_Task objective_.
Among the lines of the material, copy those that hold the string "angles".
=== Section Start ===
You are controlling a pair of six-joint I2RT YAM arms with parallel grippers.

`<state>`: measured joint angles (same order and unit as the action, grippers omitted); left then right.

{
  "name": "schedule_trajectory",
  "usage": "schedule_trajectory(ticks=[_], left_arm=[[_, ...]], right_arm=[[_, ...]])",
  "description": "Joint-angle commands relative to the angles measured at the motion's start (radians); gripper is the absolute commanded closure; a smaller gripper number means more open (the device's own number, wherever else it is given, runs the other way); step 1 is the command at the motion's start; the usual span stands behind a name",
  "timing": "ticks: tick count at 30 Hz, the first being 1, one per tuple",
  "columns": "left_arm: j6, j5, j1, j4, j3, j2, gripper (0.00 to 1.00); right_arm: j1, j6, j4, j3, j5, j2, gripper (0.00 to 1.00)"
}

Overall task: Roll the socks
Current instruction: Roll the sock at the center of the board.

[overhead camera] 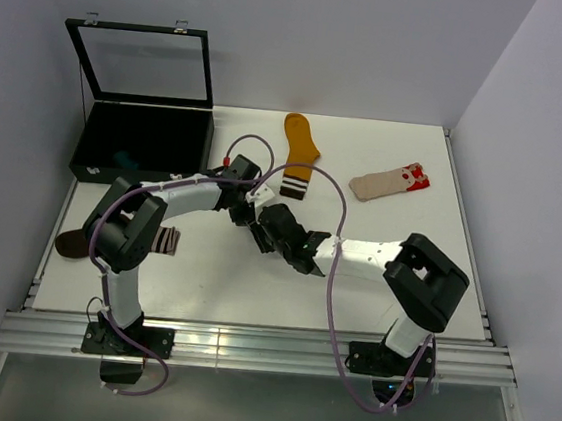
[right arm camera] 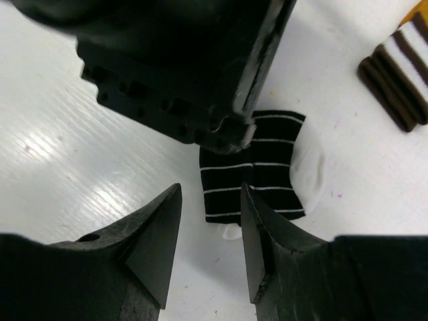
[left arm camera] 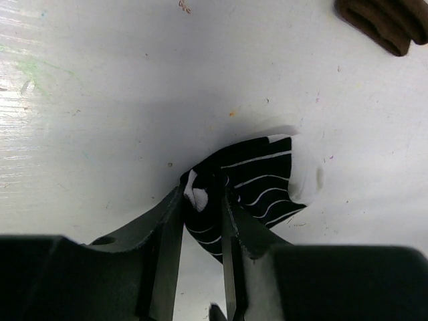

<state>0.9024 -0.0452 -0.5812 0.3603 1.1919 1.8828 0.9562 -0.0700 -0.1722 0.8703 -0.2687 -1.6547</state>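
Left arm [overhead camera: 177, 200]: rises from its base at 7 o'clock, elbow bent, forearm reaching right toward the centre of the table [overhead camera: 203, 283]. Right arm [overhead camera: 367, 252]: base at 5 o'clock, elbow at 4, forearm stretched left. The two wrists meet just left of centre.

Left gripper [left arm camera: 204, 194]: fingers pinched on a bunched fold of the black-and-white striped sock [left arm camera: 261, 184], gripping it. The sock lies on the table near centre, its white end showing past the stripes.

Right gripper [right arm camera: 210, 197]: jaws apart, nothing clamped. The tips sit just beside the striped sock's near edge, and the left gripper's body is right across from them.

Case [overhead camera: 178, 139], 10 o'clock: black, lid [overhead camera: 146, 61] standing up with a clear pane. Interior dark; a small teal patch [overhead camera: 123, 159] shows inside, cannot tell what it is.

Outside the case:
- mustard sock [overhead camera: 300, 152] at 12, brown-and-white cuff toward centre
- beige sock [overhead camera: 393, 182] at 2, red-white end to the right
- brown sock [overhead camera: 72, 242] at 8–9, partly under the left arm
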Motion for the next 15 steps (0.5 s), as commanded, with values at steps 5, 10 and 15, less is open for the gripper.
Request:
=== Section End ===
_Exercise output_.
`<state>`: measured joint angles (same order and unit as the action, grippers omitted); left then right.
  "description": "Joint-angle commands relative to the angles measured at the motion's start (radians); gripper is the absolute commanded closure; a smaller gripper number means more open (the device's own number, wherever else it is given, runs the other way); step 1 is the command at the motion's start; the usual span stands behind a name",

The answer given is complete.